White House senior adviser Dan Pfeiffer said the Obama administration's top priority is supporting the new Ukrainian government "in every way possible." He also said the United States would not recognize the results of a referendum taking place in Crimea Sunday on whether it should become part of Russia.
Pfeiffer said everything that Russia has done in Crimea has been a violation of international law and bad for stability in the region.
"President Putin has a choice about what he's going to do here. Is he going to continue to further isolate himself, further hurt his economy, further diminish Russian influence in the world, or is he going to do the right thing?" Pfeiffer said on NBC's "Meet the Press."
Members of Congress said they were prepared to enact tough sanctions on various Russian leaders. It's also considering action to help the Ukrainian economy, but $1 billion in loan guarantees is on hold because Congress is on a break.
"President Putin has started a game of Russian roulette and I think the United States and the West have to be very clear in their response because he will calculate about how far he can go," said Sen. Robert Menendez, the Democratic chairman of the Senate Foreign Relations Committee.
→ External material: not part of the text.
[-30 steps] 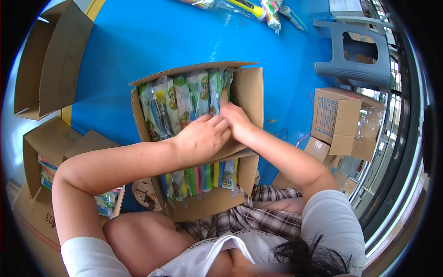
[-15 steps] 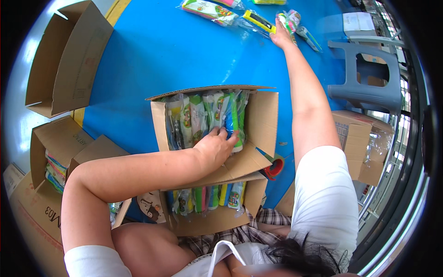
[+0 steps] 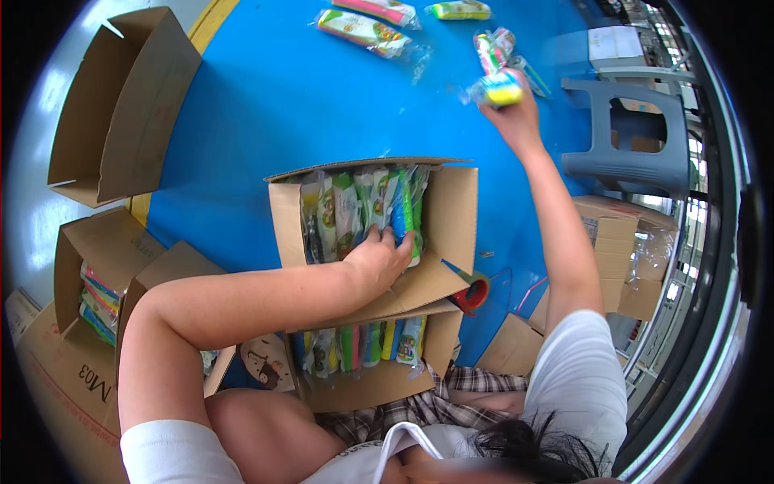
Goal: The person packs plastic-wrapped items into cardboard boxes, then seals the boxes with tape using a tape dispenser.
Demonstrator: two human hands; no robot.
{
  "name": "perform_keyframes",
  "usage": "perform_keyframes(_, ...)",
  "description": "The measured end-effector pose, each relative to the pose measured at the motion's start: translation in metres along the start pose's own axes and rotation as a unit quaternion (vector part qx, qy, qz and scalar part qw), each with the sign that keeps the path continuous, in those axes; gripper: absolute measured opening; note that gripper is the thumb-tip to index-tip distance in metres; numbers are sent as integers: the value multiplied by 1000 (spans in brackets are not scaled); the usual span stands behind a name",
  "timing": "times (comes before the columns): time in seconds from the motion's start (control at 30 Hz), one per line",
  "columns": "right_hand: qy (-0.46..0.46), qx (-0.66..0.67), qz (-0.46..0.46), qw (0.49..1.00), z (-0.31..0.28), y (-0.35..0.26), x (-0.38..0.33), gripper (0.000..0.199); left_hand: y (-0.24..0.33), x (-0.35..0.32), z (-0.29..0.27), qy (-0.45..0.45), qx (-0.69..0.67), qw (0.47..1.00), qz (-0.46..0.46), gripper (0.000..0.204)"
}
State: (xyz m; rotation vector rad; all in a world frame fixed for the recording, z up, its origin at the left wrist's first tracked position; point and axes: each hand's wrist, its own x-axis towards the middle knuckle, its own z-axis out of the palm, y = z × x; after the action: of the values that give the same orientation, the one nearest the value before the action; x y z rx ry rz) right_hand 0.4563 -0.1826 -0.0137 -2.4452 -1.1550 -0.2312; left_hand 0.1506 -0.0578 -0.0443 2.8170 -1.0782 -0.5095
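Observation:
My right hand (image 3: 516,119) is closed round a small yellow-and-blue packet in clear plastic (image 3: 503,89), blurred by motion and held over the blue surface at the upper right. My left hand (image 3: 379,256) reaches into an open cardboard box (image 3: 451,222) in the middle. Its fingers are apart, with the tips resting on a row of upright plastic-wrapped packets (image 3: 345,211), mostly green and white. They touch the blue and green ones at the row's right end; my thumb is hidden.
A second box (image 3: 355,395) with packets stands nearer me. Loose packets (image 3: 363,32) lie at the far side of the blue surface (image 3: 242,105). An open carton (image 3: 133,105) stands far left, a grey stool (image 3: 633,137) right. A red tape roll (image 3: 476,292) sits beside the middle box.
My right hand has drawn nearer and slightly right, lifting the yellow packet away from the loose ones and turning it end-on. My left hand stays on the packets in the box.

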Motion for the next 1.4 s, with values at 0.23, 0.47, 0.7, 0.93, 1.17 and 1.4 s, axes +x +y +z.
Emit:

Menendez appeared on Fox News Sunday along with the ranking Republican on the Foreign Relations Committee, Sen. Bob Corker of Tennessee. Corker said the U.S. and Europe were entering a "defining moment" in their relationship with Russia.
"Putin will continue to do this. He did it in Georgia a few years ago. He's moved into Crimea and he will move into other places unless we show that long-term resolve."
Democratic Sen. Chris Murphy of Connecticut returned early Sunday from meetings in Ukraine. He called an annexation vote taking place in Crimea a "sham referendum." He said that Ukrainians he talked to, both inside the government and outside, said war could occur if Russia attempts to annex more territory. They indicated that "If Russia really does decide to move beyond Crimea it's going to be bloody and the fight may be long," he said on ABC's "This Week."